Task statement:
Begin at the line below that has "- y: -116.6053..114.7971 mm". Stop after the line that has "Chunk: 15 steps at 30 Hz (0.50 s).", repeating each line exactly and leaving out the pictures.

──────────────────────────────

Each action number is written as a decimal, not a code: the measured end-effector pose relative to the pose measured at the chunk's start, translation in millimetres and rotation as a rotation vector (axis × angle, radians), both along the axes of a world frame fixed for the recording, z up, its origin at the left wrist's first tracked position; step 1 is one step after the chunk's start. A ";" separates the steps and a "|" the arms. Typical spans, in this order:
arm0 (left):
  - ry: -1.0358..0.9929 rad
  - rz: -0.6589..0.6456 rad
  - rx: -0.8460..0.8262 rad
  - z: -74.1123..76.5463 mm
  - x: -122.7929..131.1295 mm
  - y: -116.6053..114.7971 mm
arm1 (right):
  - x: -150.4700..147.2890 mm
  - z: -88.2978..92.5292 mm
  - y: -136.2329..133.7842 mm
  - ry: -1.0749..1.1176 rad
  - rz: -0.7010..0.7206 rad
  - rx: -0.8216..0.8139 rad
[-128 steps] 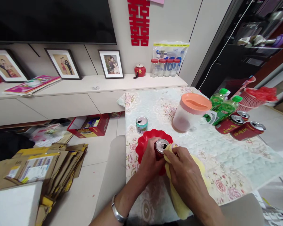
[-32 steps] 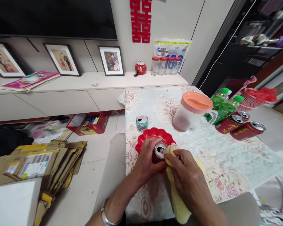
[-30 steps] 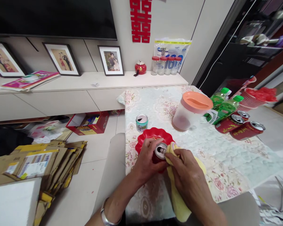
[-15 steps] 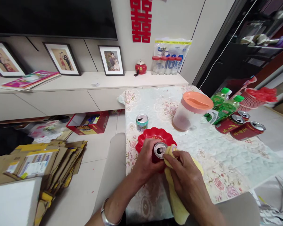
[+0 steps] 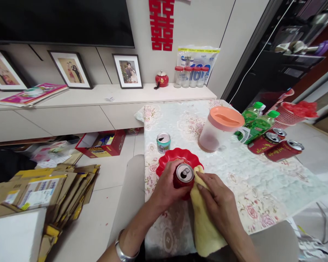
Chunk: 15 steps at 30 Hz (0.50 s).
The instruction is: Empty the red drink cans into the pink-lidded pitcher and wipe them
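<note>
My left hand (image 5: 165, 187) grips a red drink can (image 5: 183, 176) upright over a red scalloped plate (image 5: 171, 157) near the table's front edge. The can's silver top is open and fully in sight. My right hand (image 5: 217, 198) presses a yellow cloth (image 5: 204, 229) against the can's right side; the cloth hangs down toward me over the floral tablecloth (image 5: 234, 171).
A small teal can (image 5: 163, 142) stands behind the plate. A jug with an orange lid (image 5: 220, 129), two green bottles (image 5: 258, 123) and two lying red cans (image 5: 275, 147) sit at the right. Flattened cardboard (image 5: 43, 189) lies on the floor at left.
My right hand and the cloth slid off the can's top down to its right side, so the lid now shows. The left hand kept its hold on the can.
</note>
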<state>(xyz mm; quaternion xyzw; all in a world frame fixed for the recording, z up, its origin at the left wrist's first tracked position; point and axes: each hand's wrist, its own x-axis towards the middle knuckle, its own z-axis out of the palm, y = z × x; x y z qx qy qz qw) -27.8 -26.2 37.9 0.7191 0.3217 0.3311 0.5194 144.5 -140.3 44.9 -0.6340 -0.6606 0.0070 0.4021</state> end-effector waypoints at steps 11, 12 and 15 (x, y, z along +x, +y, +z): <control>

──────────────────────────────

Written reply:
  - y: -116.6053..114.7971 mm
arm1 (right):
  - x: -150.4700..147.2890 mm
  - z: -88.2978..92.5292 mm
  - y: -136.2329..133.7842 mm
  - ry: -1.0749..1.1176 rad
  - rz: -0.7010..0.7206 rad
  - rx: -0.8216..0.8139 rad
[-128 steps] 
[-32 steps] 
[-30 steps] 
[-15 steps] 
[+0 steps] 
Chunk: 15 steps at 30 Hz (0.50 s).

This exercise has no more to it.